All the lines below should appear again unchanged, though their pictures should not.

### DATA EXTRACT ###

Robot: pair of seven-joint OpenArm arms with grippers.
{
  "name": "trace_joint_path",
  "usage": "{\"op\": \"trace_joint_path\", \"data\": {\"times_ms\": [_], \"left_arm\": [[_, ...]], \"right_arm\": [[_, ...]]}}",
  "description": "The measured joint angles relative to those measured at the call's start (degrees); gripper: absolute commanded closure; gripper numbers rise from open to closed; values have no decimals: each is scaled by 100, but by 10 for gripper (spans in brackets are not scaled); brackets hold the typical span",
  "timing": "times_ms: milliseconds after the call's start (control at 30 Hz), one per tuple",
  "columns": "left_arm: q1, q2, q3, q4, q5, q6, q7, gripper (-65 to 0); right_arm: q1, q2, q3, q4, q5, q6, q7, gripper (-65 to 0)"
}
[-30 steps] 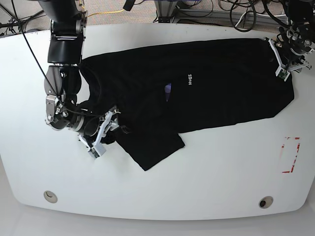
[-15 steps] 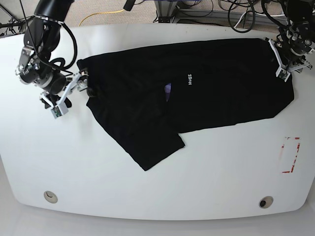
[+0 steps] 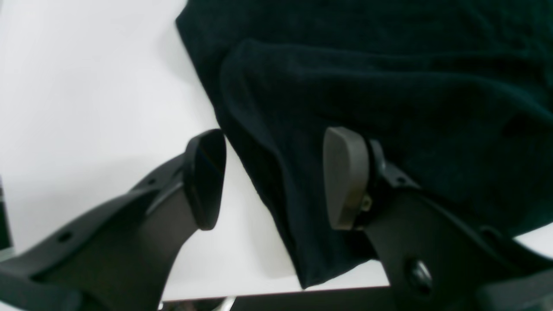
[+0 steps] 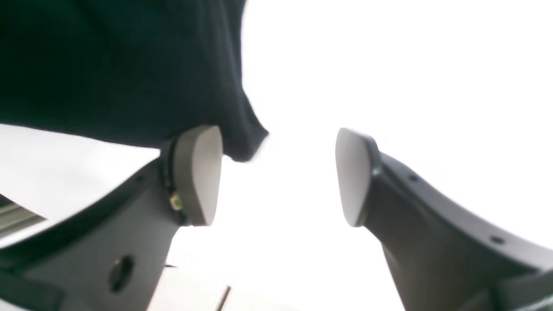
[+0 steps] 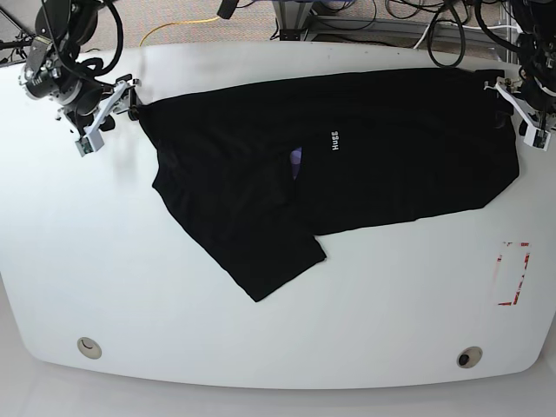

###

EXERCISE RESULT:
Robot: pair of seven-joint OpenArm arms with grippers.
{
  "name": "trace_joint_path",
  "usage": "{\"op\": \"trace_joint_path\", \"data\": {\"times_ms\": [_], \"left_arm\": [[_, ...]], \"right_arm\": [[_, ...]]}}",
  "description": "The measured joint angles relative to those measured at the call's start (degrees); gripper: absolute commanded closure; gripper numbers rise from open to closed; values have no decimals: each is scaled by 100, but by 10 for gripper (spans in brackets are not scaled); brackets hold the typical span",
  "timing": "times_ms: milliseconds after the call's start (control at 30 Hz), one per tuple",
  "columns": "left_arm: q1, q2, q3, q4, q5, q6, q7, gripper (-65 to 0); right_arm: q1, q2, q3, q4, q5, q6, q7, gripper (-65 to 0)"
}
[-30 steps] 
[-15 steps] 
[+0 steps] 
[+0 steps] 
[+0 steps] 

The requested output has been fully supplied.